→ Task: The entries below are to be restated exactly, and their images are to be omitted.

→ Dataset extract:
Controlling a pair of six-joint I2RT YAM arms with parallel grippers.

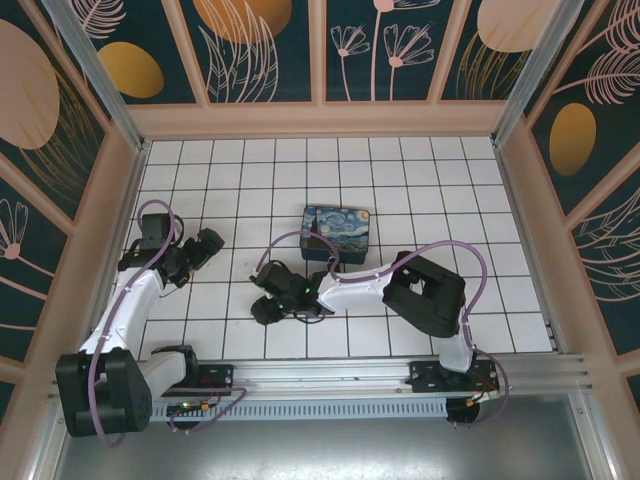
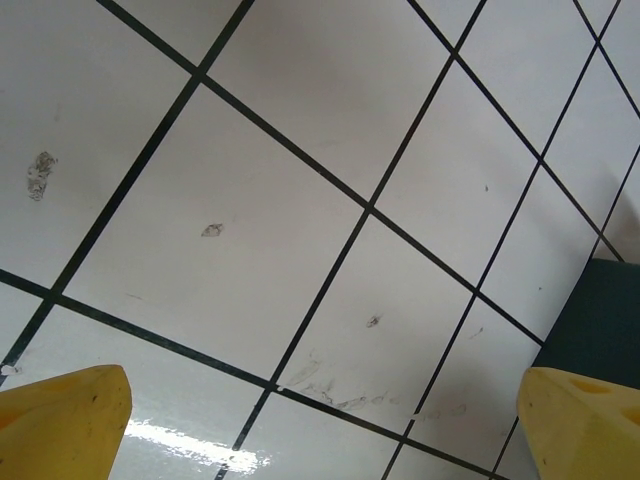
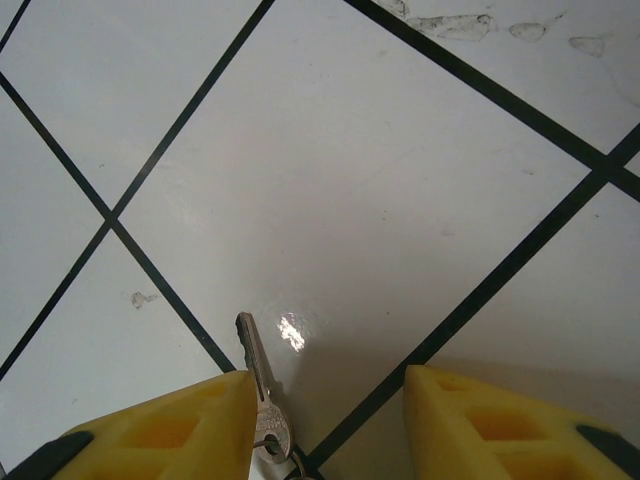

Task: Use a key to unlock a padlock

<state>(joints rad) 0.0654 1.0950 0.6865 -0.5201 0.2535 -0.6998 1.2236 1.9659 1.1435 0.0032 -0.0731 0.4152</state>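
The right gripper (image 3: 328,385) stands half-spread astride the key (image 3: 262,395), which lies flat on the tiled floor (image 3: 380,200) at 7 o'clock in the wrist view, blade toward 12. Shift toward 9 to centre it before closing, as thin flat metal likely skids. The left gripper (image 2: 322,400) hangs spread wide.

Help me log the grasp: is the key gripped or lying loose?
Loose. The key lies on the white tile beside one yellow finger of the right gripper; the jaws stand well apart, not pinching it.
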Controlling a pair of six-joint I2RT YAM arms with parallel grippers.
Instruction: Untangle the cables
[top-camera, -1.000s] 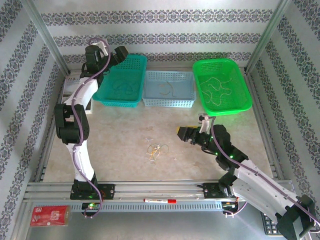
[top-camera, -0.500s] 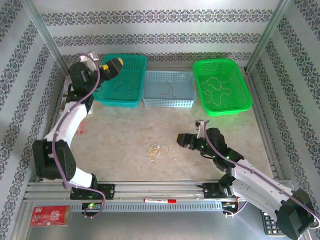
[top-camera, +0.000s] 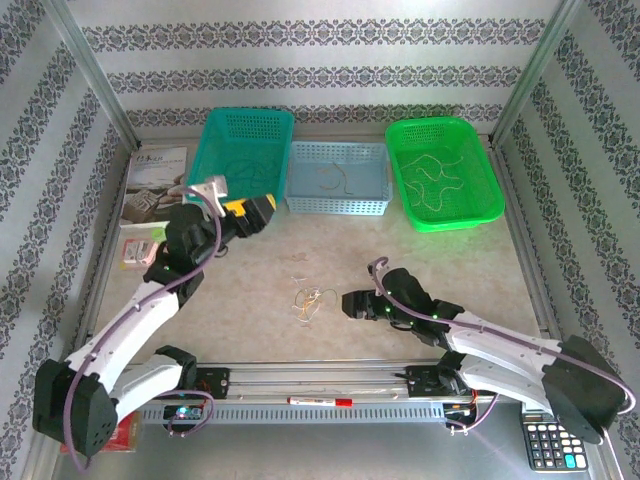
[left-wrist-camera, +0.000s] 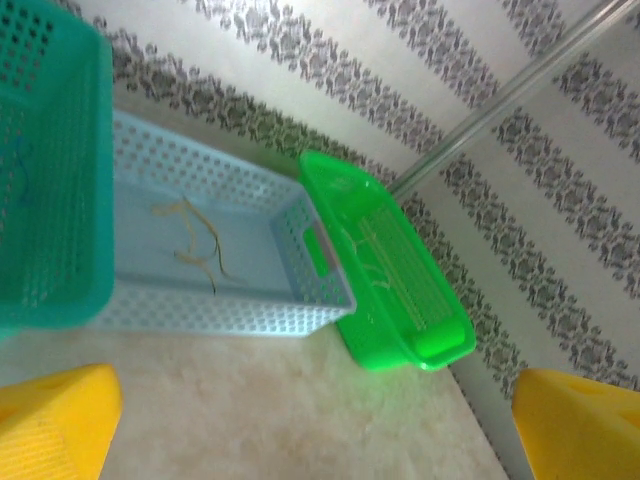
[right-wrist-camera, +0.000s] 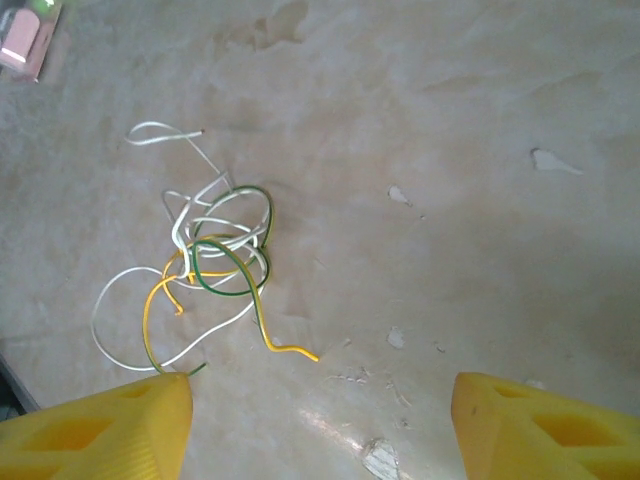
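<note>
On the table (top-camera: 450, 260), the right gripper (top-camera: 352, 304) is just beside the cables (top-camera: 312, 298), much nearer than the left gripper (top-camera: 262, 210). Both grippers have their jaws apart and empty. The loose tangle lies straight ahead of the right gripper and has no clear long axis.
</note>
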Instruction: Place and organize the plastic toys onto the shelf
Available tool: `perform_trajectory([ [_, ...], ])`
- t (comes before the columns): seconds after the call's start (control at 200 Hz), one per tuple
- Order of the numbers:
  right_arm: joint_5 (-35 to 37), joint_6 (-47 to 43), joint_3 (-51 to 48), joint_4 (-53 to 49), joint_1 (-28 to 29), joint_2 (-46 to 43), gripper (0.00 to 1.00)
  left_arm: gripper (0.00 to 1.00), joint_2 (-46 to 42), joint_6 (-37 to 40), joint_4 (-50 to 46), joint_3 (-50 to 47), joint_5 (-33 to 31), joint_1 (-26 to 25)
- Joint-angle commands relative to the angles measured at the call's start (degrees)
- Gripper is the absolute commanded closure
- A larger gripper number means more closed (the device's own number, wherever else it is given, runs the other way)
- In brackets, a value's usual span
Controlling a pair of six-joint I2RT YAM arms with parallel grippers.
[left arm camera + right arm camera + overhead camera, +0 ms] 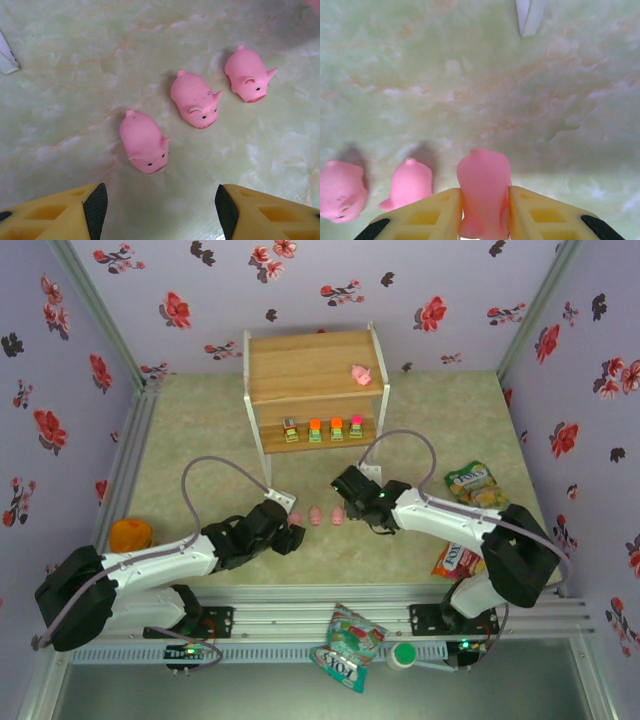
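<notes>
The shelf [310, 368] stands at the back, with one pink pig [361, 374] on its top board and several blocky toys [324, 429] in a row on the lower board. Three pink pigs [316, 515] lie in a row on the table. In the left wrist view they are the nearest pig [144, 142], the middle pig [195, 100] and the far pig [247, 77]. My left gripper [160, 205] is open just short of the nearest pig, nothing between its fingers. My right gripper [485, 195] is shut on a further pink pig [484, 180], with two pigs [410, 182] to its left.
A larger orange round object [131, 535] sits at the left edge. Snack bags lie at the right [473, 483] [455, 560] and on the front rail [347, 640]. A white shelf leg [527, 17] stands ahead of the right gripper. Flowered walls close three sides.
</notes>
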Motion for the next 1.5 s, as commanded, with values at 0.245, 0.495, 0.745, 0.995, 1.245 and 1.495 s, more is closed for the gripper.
perform_trajectory([
  [0.245,6.1,-3.1,9.5,-12.6,2.0,-7.5,0.71,0.36,0.6,1.1,-0.8,1.7,-1.4,-0.3],
  [0.495,9.3,-5.7,15.7,-17.6,2.7,-10.3,0.71,0.36,0.4,1.1,-0.8,1.7,-1.4,-0.3],
  [0.745,11.0,-8.2,22.0,-21.2,2.9,-13.1,0.71,0.36,0.3,1.2,-0.9,1.6,-1.3,-0.3],
  [0.995,13.4,-11.7,29.3,-23.5,3.7,-14.1,0.71,0.36,0.7,1.2,-0.8,1.7,-1.4,-0.3],
  [1.245,13.9,-15.1,36.9,-23.7,3.9,-11.9,0.71,0.36,0.6,1.3,-0.8,1.6,-1.4,-0.3],
  [1.495,14.1,-19.5,46.4,-22.7,4.1,-5.8,0.70,0.36,0.6,1.2,-0.8,1.7,-1.3,-0.3],
])
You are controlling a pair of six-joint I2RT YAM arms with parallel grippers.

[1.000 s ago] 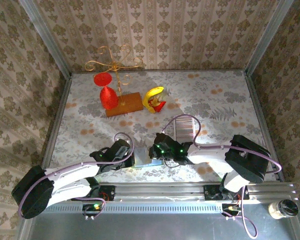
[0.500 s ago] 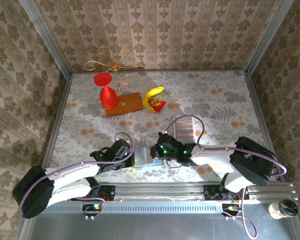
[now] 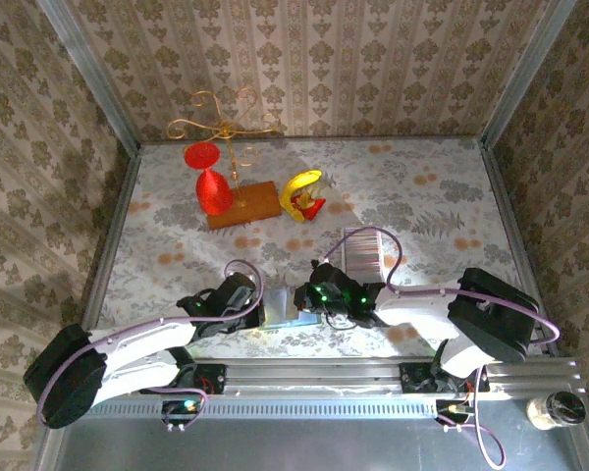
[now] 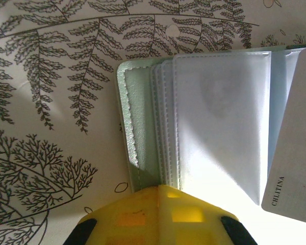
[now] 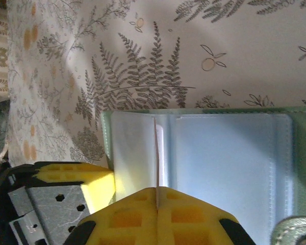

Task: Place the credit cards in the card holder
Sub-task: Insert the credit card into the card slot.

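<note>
Open wallet (image 3: 278, 306) lies at the table's (image 3: 422, 196) near edge. Left gripper (image 4: 158, 194) pinches its edge, seemingly to steady it. Right gripper (image 5: 157, 196) pinches 1 card (image 5: 156, 153) edge-on over the sleeves, probably for slotting. It reads "CHLITINA". Spare cards (image 3: 365, 247) lie just behind.
</note>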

→ Result below:
Controlling a pair of six-joint I2RT YAM arms with parallel grippers.


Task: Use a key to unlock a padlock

<state>(joints rad) 0.0654 1.0950 0.6865 -0.5201 0.2535 -0.6998 1.2236 1.9659 1.1435 0.0032 -0.0731 0.4152</state>
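The right gripper (image 3: 328,385) stands half-spread astride the key (image 3: 262,395), which lies flat on the tiled floor (image 3: 380,200) at 7 o'clock in the wrist view, blade toward 12. Shift toward 9 to centre it before closing, as thin flat metal likely skids. The left gripper (image 2: 322,400) hangs spread wide.

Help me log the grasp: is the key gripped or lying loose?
Loose. The key lies on the white tile beside one yellow finger of the right gripper; the jaws stand well apart, not pinching it.
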Controlling a pair of six-joint I2RT YAM arms with parallel grippers.
Instruction: Untangle the cables
[top-camera, -1.000s] 
[top-camera, -0.500s] 
[top-camera, +0.000s] 
[left-wrist-camera, +0.000s] 
[right-wrist-camera, +0.000s] 
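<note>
On the table (top-camera: 450, 260), the right gripper (top-camera: 352, 304) is just beside the cables (top-camera: 312, 298), much nearer than the left gripper (top-camera: 262, 210). Both grippers have their jaws apart and empty. The loose tangle lies straight ahead of the right gripper and has no clear long axis.
</note>
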Instruction: Place and organize the plastic toys onto the shelf
Available tool: `perform_trajectory([ [_, ...], ])`
- t (comes before the columns): seconds after the call's start (control at 200 Hz), one per tuple
- Order of the numbers:
  right_arm: joint_5 (-35 to 37), joint_6 (-47 to 43), joint_3 (-51 to 48), joint_4 (-53 to 49), joint_1 (-28 to 29), joint_2 (-46 to 43), gripper (0.00 to 1.00)
  left_arm: gripper (0.00 to 1.00), joint_2 (-46 to 42), joint_6 (-37 to 40), joint_4 (-50 to 46), joint_3 (-50 to 47), joint_5 (-33 to 31), joint_1 (-26 to 25)
- Joint-angle commands relative to the angles measured at the call's start (degrees)
- Gripper is the absolute commanded closure
- A larger gripper number means more closed (the device's own number, wherever else it is given, runs the other way)
- In brackets, a value's usual span
Controlling a pair of six-joint I2RT YAM arms with parallel grippers.
[left arm camera + right arm camera + overhead camera, +0 ms] 
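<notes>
The shelf [310, 368] stands at the back, with one pink pig [361, 374] on its top board and several blocky toys [324, 429] in a row on the lower board. Three pink pigs [316, 515] lie in a row on the table. In the left wrist view they are the nearest pig [144, 142], the middle pig [195, 100] and the far pig [247, 77]. My left gripper [160, 205] is open just short of the nearest pig, nothing between its fingers. My right gripper [485, 195] is shut on a further pink pig [484, 180], with two pigs [410, 182] to its left.
A larger orange round object [131, 535] sits at the left edge. Snack bags lie at the right [473, 483] [455, 560] and on the front rail [347, 640]. A white shelf leg [527, 17] stands ahead of the right gripper. Flowered walls close three sides.
</notes>
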Motion for the next 1.5 s, as commanded, with values at 0.245, 0.495, 0.745, 0.995, 1.245 and 1.495 s, more is closed for the gripper.
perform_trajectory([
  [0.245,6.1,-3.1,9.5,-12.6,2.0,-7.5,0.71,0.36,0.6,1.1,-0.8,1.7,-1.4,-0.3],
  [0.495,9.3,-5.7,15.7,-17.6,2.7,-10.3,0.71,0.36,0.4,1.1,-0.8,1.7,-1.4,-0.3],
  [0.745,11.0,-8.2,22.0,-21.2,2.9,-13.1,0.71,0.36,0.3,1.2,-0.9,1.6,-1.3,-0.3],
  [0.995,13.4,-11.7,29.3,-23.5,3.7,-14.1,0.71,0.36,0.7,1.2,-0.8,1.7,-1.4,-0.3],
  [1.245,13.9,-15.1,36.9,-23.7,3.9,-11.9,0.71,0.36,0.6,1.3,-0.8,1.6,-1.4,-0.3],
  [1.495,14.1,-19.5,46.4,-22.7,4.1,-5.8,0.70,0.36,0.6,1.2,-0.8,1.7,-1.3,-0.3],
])
You are controlling a pair of six-joint I2RT YAM arms with parallel grippers.

[1.000 s ago] 
[0.500 s ago] 
[now] 
[now] 
[now] 

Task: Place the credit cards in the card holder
Sub-task: Insert the credit card into the card slot.

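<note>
Open wallet (image 3: 278, 306) lies at the table's (image 3: 422, 196) near edge. Left gripper (image 4: 158, 194) pinches its edge, seemingly to steady it. Right gripper (image 5: 157, 196) pinches 1 card (image 5: 156, 153) edge-on over the sleeves, probably for slotting. It reads "CHLITINA". Spare cards (image 3: 365, 247) lie just behind.
</note>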

The work on this exercise has been completed.